INSTRUCTIONS FOR THE TASK | Each line below needs to be printed again exactly.

[DATA BLOCK Boundary: Start]

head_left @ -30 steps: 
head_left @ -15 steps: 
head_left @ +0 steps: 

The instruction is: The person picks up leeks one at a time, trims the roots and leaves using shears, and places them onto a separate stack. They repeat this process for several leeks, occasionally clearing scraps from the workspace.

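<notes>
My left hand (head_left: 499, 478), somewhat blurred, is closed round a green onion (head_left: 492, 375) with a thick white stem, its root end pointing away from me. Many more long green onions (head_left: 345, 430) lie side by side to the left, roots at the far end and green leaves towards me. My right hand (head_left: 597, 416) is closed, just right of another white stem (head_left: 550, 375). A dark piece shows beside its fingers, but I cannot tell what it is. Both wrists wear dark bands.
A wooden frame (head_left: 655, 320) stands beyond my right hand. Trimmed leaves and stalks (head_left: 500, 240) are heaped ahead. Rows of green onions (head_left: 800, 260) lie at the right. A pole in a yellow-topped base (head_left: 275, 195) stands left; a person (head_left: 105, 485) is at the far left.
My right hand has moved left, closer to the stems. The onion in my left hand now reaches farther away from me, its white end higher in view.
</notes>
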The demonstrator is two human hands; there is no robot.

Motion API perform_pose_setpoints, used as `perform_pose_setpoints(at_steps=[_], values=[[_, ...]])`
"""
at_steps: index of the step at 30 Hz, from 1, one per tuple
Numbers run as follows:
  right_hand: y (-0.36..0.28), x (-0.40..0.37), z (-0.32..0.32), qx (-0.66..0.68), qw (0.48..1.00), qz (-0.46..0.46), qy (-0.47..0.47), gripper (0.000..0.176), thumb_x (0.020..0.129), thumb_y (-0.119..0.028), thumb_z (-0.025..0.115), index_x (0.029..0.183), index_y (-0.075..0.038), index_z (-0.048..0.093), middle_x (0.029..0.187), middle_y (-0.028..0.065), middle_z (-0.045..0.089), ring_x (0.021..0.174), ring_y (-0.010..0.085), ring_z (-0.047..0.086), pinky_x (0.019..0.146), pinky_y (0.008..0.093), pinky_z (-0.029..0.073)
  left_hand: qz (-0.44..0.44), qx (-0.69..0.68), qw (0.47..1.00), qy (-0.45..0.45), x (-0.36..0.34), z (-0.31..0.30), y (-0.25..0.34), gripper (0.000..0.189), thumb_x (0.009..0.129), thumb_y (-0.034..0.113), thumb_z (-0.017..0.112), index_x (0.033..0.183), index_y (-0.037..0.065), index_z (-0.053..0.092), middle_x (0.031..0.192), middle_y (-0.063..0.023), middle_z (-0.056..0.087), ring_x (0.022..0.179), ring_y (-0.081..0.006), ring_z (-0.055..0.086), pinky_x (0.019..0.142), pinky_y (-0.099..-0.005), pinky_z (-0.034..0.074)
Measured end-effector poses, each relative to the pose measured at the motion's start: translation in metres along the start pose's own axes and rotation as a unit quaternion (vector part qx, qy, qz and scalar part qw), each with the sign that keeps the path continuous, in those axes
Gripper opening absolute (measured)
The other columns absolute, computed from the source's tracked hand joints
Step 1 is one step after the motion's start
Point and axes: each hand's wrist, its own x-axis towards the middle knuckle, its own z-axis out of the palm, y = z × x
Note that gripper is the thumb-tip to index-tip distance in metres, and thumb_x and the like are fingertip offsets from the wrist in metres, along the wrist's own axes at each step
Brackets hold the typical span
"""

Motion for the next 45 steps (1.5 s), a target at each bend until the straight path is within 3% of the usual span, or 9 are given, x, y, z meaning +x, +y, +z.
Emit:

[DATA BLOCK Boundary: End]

WRITTEN RESPONSE |
head_left @ -30 steps: 
head_left @ -15 steps: 
head_left @ +0 steps: 

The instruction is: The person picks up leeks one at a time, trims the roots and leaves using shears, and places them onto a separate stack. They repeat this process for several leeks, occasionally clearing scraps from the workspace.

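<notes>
My left hand (head_left: 499, 478), somewhat blurred, is closed round a green onion (head_left: 492, 375) with a thick white stem, its root end pointing away from me. Many more long green onions (head_left: 345, 430) lie side by side to the left, roots at the far end and green leaves towards me. My right hand (head_left: 597, 416) is closed, just right of another white stem (head_left: 550, 375). A dark piece shows beside its fingers, but I cannot tell what it is. Both wrists wear dark bands.
A wooden frame (head_left: 655, 320) stands beyond my right hand. Trimmed leaves and stalks (head_left: 500, 240) are heaped ahead. Rows of green onions (head_left: 800, 260) lie at the right. A pole in a yellow-topped base (head_left: 275, 195) stands left; a person (head_left: 105, 485) is at the far left.
My right hand has moved left, closer to the stems. The onion in my left hand now reaches farther away from me, its white end higher in view.
</notes>
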The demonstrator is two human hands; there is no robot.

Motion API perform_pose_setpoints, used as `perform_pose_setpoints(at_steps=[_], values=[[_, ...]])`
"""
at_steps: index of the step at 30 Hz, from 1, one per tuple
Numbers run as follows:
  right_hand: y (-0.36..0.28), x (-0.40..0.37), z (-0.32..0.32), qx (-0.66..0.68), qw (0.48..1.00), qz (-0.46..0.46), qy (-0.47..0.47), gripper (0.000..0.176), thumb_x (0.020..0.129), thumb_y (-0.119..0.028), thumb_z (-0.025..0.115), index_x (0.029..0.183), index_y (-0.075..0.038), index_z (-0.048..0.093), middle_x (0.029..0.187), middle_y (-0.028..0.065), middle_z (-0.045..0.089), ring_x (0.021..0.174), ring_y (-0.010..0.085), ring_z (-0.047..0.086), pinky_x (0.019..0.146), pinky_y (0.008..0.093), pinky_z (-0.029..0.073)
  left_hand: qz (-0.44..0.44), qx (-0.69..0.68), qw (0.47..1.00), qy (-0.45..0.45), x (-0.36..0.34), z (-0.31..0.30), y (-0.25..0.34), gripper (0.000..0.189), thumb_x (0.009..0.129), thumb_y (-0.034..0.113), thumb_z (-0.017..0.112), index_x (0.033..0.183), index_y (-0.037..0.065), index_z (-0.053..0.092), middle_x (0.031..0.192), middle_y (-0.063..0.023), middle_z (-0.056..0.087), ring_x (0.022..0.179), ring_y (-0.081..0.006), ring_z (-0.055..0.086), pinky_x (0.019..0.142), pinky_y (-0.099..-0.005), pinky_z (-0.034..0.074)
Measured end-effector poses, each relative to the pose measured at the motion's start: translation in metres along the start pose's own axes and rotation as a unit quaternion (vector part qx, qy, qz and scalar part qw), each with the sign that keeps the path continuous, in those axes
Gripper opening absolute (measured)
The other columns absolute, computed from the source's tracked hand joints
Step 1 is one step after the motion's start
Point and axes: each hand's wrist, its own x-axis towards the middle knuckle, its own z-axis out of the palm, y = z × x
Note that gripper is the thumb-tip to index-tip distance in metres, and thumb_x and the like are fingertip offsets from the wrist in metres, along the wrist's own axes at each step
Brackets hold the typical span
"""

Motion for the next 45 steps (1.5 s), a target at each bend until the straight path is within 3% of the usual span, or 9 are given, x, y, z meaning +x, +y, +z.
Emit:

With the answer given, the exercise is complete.